■ **WHAT TO DO**
Check each line of the listing below for the string "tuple", and copy the ones that have it.

+---+

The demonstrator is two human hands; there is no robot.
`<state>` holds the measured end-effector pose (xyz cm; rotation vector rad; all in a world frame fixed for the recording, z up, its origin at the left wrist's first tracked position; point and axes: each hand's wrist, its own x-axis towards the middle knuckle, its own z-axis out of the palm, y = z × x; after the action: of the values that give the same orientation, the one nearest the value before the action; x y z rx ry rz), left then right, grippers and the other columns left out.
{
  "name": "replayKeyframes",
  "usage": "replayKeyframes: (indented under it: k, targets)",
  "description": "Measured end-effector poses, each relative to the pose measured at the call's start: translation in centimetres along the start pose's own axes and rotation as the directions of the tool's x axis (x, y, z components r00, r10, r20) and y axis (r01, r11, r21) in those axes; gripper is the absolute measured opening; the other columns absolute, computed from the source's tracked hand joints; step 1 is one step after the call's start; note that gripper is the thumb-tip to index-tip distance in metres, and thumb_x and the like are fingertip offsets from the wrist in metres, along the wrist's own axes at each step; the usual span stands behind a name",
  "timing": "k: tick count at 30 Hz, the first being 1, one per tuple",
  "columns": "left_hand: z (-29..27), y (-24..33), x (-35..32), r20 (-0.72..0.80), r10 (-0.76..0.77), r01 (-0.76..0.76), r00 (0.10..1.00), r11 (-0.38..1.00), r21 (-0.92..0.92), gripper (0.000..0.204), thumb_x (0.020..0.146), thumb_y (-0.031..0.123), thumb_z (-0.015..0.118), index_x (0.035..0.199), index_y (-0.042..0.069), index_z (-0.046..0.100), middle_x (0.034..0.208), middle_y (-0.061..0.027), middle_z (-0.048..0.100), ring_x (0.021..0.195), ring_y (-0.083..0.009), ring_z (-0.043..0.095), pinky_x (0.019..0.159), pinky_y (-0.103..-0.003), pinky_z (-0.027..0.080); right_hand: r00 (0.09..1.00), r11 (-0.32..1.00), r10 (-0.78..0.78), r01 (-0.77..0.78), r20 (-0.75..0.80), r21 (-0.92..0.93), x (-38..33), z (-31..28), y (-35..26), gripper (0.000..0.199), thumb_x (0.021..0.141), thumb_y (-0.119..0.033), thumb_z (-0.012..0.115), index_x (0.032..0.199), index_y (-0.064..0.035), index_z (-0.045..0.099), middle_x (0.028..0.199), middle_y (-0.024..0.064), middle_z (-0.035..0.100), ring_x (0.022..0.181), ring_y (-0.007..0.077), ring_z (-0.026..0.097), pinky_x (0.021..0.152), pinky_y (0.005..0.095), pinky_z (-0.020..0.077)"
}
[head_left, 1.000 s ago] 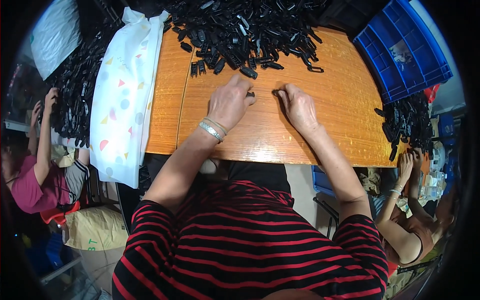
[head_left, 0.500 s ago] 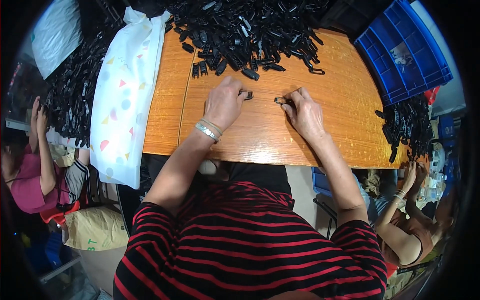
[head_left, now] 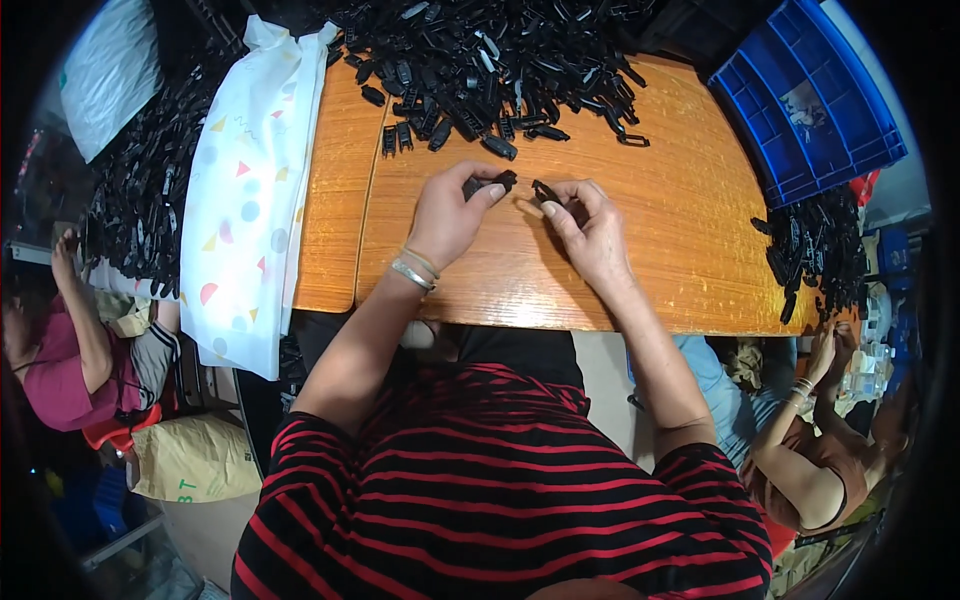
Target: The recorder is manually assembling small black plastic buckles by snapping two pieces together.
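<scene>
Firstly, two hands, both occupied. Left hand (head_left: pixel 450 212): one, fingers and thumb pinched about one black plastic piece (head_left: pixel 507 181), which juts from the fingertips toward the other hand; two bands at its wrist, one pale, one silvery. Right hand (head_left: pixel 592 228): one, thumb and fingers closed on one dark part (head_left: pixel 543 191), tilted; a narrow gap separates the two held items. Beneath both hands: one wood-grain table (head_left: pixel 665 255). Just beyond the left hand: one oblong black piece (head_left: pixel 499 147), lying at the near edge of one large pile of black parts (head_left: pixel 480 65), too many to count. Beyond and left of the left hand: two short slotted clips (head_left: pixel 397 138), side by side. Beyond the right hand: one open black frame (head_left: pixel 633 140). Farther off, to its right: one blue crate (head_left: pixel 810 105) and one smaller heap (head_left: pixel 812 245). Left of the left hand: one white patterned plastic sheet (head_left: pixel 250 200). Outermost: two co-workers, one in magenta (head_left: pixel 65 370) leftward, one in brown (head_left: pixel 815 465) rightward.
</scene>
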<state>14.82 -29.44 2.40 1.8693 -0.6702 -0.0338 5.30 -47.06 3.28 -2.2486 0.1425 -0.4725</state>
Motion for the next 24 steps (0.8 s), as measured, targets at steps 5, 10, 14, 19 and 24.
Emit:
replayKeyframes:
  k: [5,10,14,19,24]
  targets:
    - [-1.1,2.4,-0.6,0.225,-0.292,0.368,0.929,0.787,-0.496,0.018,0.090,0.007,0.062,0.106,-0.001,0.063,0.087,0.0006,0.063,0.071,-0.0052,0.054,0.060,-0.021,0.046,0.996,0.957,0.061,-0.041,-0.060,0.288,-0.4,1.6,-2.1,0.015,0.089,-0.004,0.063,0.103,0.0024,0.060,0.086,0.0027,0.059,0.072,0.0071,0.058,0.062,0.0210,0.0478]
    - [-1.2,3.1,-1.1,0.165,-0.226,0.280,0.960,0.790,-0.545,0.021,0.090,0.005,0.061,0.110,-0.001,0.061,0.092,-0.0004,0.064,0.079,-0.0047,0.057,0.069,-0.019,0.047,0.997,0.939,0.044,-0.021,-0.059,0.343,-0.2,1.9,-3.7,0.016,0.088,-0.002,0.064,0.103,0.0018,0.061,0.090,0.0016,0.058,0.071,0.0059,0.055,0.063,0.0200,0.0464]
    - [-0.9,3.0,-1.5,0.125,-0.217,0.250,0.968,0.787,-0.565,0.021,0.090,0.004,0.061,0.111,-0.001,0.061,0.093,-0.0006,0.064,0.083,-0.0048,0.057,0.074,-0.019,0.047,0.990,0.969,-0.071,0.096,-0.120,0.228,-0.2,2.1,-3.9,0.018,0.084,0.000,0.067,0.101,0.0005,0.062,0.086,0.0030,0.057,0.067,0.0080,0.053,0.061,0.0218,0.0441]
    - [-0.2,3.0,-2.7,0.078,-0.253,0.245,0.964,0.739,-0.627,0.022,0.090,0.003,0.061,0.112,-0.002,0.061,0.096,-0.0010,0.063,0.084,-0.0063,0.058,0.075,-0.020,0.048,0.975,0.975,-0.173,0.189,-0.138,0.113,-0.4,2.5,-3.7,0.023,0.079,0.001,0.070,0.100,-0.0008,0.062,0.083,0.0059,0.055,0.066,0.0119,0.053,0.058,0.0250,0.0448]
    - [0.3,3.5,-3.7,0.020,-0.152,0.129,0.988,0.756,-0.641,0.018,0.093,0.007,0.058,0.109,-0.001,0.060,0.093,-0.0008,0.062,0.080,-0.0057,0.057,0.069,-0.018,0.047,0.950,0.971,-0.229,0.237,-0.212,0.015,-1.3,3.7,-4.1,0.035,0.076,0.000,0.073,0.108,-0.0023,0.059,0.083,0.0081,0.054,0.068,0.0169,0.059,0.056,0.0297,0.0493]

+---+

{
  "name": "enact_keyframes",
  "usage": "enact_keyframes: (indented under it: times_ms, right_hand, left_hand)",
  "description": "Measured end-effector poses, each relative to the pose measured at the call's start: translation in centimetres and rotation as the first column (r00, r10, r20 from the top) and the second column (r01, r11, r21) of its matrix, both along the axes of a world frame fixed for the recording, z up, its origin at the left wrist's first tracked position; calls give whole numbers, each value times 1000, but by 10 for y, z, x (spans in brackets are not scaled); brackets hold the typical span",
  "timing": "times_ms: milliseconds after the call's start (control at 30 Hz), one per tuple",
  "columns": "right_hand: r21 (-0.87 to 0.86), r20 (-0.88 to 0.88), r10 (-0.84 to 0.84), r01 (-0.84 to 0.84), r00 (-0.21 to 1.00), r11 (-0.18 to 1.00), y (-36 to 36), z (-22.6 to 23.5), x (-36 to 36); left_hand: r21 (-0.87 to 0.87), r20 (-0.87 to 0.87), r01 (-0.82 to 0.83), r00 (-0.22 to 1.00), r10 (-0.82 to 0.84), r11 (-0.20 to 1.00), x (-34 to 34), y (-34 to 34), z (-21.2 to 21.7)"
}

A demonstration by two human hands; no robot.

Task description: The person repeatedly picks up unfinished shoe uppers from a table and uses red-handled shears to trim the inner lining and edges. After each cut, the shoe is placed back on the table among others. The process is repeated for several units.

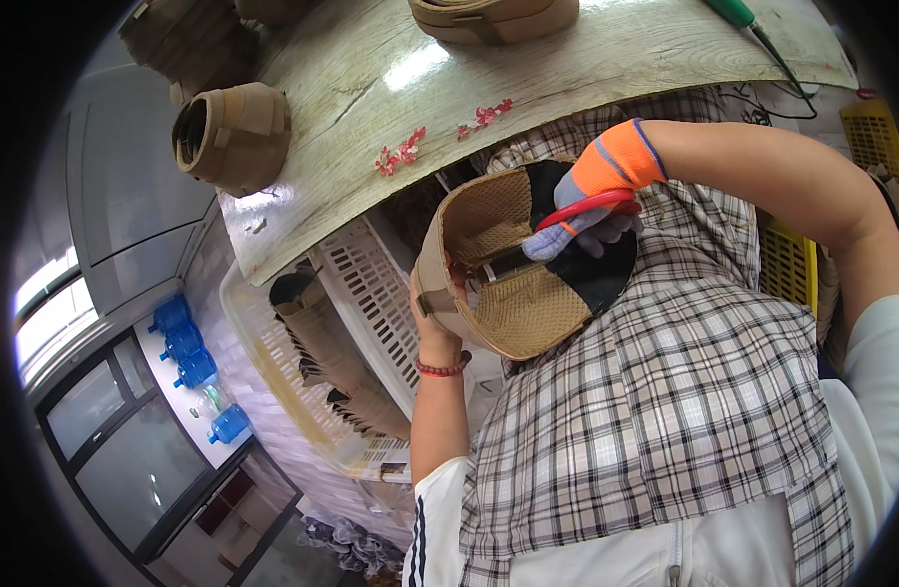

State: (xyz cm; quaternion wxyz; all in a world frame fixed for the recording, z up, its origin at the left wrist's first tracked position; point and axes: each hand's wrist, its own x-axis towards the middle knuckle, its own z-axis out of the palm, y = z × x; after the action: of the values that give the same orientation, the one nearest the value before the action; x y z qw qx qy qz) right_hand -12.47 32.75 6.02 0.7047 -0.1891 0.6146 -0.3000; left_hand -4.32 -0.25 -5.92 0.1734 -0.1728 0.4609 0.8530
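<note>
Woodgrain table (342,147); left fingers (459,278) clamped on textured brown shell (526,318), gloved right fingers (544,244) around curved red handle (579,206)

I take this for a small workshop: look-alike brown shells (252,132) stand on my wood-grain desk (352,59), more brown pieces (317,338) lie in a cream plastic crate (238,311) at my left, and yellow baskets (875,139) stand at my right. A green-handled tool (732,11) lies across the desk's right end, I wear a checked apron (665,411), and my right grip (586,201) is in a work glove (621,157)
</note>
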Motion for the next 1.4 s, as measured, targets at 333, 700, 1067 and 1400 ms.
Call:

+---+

■ **EXERCISE ANSWER**
  "timing": "k: tick count at 30 Hz, the first being 1, one per tuple",
  "timing": "times_ms: milliseconds after the call's start (control at 30 Hz), one per tuple",

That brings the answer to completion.